WHAT YOU NEED TO DO -> Report how many lines in the data include the string "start", and add nothing else.

SUPPLIED MATERIAL ->

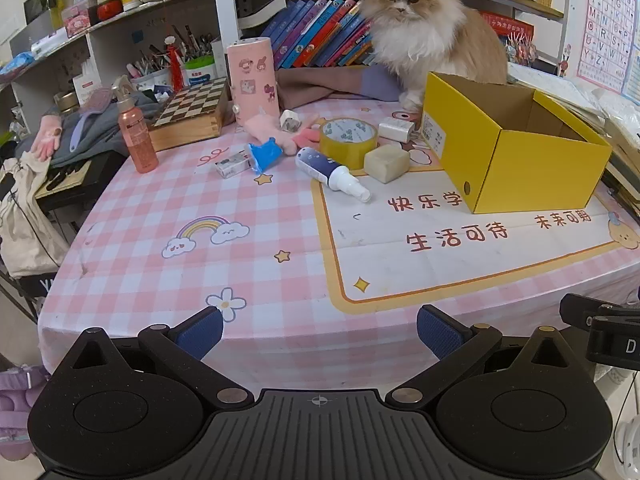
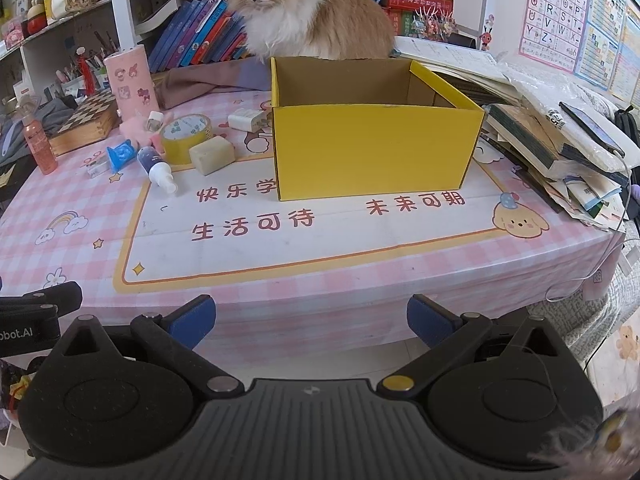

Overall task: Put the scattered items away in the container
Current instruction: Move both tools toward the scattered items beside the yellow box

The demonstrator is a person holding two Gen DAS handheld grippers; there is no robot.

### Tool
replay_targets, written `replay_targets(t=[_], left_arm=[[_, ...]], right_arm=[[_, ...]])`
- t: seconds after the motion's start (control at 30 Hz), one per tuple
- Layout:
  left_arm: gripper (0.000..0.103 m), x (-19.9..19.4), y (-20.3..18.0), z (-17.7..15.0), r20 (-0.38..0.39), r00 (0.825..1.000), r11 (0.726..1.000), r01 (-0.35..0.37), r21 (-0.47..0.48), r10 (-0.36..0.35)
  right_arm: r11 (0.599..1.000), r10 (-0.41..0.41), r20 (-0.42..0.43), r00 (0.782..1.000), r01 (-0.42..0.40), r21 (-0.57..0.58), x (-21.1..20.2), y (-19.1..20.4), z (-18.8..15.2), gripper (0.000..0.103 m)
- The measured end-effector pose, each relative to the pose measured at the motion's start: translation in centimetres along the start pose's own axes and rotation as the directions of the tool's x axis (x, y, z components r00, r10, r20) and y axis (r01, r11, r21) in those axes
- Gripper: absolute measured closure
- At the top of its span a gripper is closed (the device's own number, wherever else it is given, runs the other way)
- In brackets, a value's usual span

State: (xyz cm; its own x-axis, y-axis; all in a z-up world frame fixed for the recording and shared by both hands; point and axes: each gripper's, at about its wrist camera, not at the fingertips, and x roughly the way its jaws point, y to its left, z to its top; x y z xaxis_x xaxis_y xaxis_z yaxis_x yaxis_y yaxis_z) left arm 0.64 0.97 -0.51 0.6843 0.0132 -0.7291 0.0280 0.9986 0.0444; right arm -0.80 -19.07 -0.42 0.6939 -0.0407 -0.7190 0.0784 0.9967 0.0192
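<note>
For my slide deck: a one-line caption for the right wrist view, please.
Open right tool waits before the table edge; empty yellow box ahead, cat behind it.

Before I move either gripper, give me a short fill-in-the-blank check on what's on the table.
1. The cardboard box standing open on the table is coloured ____.
2. The animal sitting behind the box is a ____.
3. The small spray bottle with the white nozzle is lying on its ____.
4. The fingers of the left gripper are spread wide and hold ____.

Missing words: yellow; cat; side; nothing
</note>
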Motion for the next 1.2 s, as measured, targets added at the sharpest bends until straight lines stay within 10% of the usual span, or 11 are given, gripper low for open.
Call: replay_targets(t=[1.2], left_arm=[[0.0, 2.4, 8.8, 1.5, -0.007, 0.996, 0.996, 0.085, 0.036, -0.085]], right_arm=[[1.0, 0.014, -0.03, 0.999, -0.014, 0.005, 1.6, 9.8, 1.1, 0.014]])
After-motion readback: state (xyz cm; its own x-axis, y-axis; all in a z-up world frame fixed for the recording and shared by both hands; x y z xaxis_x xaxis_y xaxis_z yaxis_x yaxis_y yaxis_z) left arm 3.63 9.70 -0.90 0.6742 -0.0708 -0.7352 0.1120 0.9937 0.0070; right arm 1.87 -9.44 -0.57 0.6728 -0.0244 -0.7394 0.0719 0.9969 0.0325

RESULT -> 2